This pattern avoids a fixed multi-step pipeline definition (which would always run all steps) while keeping the guard cheap on the trigger queue.

Steps

Step script	Queue	What it does
`perf-test-guard.sh`	`trigger`	Commit guard + dynamic step upload
`perf-test-run.sh`	`perf`	k6 regression.js (HTTP + HTTPS/H2) + growth.js + background sampler; uploads `perf-result.json`
`perf-test-microbench.sh`	`perf`	JMH MatchingBenchmark with `-prof gc`; uploads `perf-microbench.json`
`perf-test-compare.sh`	`perf`	Merge artifacts + S3 persist + rolling median+MAD compare + Buildkite annotation

See Performance Tuning for the full description of behaviours, thresholds, result schema, and how to re-baseline.

CI Build Pipeline

File: .buildkite/pipeline-java.yml

Triggered by the orchestrator when files change in mockserver/ or mockserver-ui/. The pipeline has multiple sequential phases separated by - wait directives:

flowchart TD
    CONFIG["1. opencode config validation
    java-validate-config.sh"]
    PULL["2. docker pull maven image"]
    CONFIG --> PULL
    PULL --> BUILD["3. Maven build
    java-build.sh (in Docker)
    ./mvnw clean install"]
    BUILD --> SUMMARY["4. Coverage summary
    jacoco coverage annotation"]
    SUMMARY --> DEPLOY["5. Deploy snapshot to Sonatype
    master only"]
    DEPLOY --> CTESTS["6. Container integration tests
    master only"]
    CTESTS --> PUSH["7. Build and push :snapshot
    master only"]
    PUSH --> BUNDLES["8. Publish snapshot binary bundles
    master only, soft_fail"]

Step 1: Validate Config

Runs .buildkite/scripts/steps/java-validate-config.sh to lint opencode configuration files.

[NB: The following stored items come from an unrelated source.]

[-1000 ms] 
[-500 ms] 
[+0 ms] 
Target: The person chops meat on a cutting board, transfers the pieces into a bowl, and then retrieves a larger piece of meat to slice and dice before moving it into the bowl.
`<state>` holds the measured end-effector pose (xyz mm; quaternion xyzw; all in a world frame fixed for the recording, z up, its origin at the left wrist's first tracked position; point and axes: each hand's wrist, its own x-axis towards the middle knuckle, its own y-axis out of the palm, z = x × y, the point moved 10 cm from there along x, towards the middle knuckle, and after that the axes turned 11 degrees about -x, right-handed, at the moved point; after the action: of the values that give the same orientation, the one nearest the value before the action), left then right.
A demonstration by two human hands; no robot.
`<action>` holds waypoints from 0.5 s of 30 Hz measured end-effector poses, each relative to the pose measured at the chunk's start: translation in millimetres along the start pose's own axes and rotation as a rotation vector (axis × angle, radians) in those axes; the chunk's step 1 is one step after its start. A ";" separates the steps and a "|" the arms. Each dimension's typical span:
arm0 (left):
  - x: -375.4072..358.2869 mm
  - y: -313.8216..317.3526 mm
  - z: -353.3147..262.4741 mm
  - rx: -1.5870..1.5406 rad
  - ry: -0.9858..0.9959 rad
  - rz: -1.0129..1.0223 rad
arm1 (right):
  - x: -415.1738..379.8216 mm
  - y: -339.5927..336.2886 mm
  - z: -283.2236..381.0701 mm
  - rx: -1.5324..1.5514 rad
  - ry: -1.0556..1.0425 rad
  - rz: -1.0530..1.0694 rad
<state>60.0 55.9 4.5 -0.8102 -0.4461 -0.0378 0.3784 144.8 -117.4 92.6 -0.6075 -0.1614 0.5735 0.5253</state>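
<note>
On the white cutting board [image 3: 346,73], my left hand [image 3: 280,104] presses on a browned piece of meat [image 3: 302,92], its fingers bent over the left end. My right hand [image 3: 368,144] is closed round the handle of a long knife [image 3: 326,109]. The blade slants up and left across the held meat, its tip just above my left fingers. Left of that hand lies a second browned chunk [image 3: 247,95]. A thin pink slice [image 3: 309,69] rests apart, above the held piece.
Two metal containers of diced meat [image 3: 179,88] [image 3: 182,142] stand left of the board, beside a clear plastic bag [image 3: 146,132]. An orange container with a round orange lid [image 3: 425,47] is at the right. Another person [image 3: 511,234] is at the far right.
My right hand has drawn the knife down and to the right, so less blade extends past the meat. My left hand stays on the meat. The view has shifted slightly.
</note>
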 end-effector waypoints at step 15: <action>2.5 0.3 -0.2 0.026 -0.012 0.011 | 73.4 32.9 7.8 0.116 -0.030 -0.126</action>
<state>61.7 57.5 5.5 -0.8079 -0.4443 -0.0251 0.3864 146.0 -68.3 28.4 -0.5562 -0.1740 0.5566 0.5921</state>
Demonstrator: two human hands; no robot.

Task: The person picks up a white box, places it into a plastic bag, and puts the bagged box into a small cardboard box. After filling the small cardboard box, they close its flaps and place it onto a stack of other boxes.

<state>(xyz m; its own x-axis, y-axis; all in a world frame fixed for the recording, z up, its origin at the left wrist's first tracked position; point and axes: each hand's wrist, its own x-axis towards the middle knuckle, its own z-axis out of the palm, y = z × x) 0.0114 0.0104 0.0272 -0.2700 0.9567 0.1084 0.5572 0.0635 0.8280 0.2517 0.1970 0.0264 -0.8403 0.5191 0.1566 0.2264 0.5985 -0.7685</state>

Step 2: Update Docker Image

Pulls the latest mockserver/mockserver:maven build image to ensure the CI environment is current.

Step 3: Build

Runs .buildkite/scripts/steps/java-build.sh, which executes the full Maven build inside the mockserver/mockserver:maven Docker image via run-in-docker.sh:

Volume-mounts the repository into the container
Passes the BUILDKITE_BRANCH environment variable
Executes scripts/buildkite_quick_build.sh which runs ./mvnw clean install
Memory limit: 7 GB
Collects build artifacts: .log files, the failing tests' reports plus their console output (mockserver/target/failed-tests/**, curated by java-collect-failures.sh), the jacoco coverage XML and HTML tarball, and the shaded JAR. Per-class TEST-*.xml for passing classes are not uploaded — only failing-test artefacts appear in the build's artefact list, keeping it small (one TEST-*.xml per class otherwise produced ~650 artefacts that cluttered the list). A pass/fail summary is still printed at the end of the build log.

Step 4: Coverage Summary

Runs .buildkite/scripts/steps/java-summarize.sh to add a jacoco line-coverage annotation (and a link to download the jacoco-html-reports.tar.gz artefact) to the Buildkite build page. Runs with continue_on_failure: true / soft_fail: true so it never reddens the build. A separate diff-coverage gate (diff-coverage.sh, also soft_fail) annotates new-code coverage. The previous junit-annotate per-test-annotation step was removed along with the per-class TEST-*.xml upload it depended on; the end-of-log pass/fail summary and the failing-test artefacts cover failure triage instead.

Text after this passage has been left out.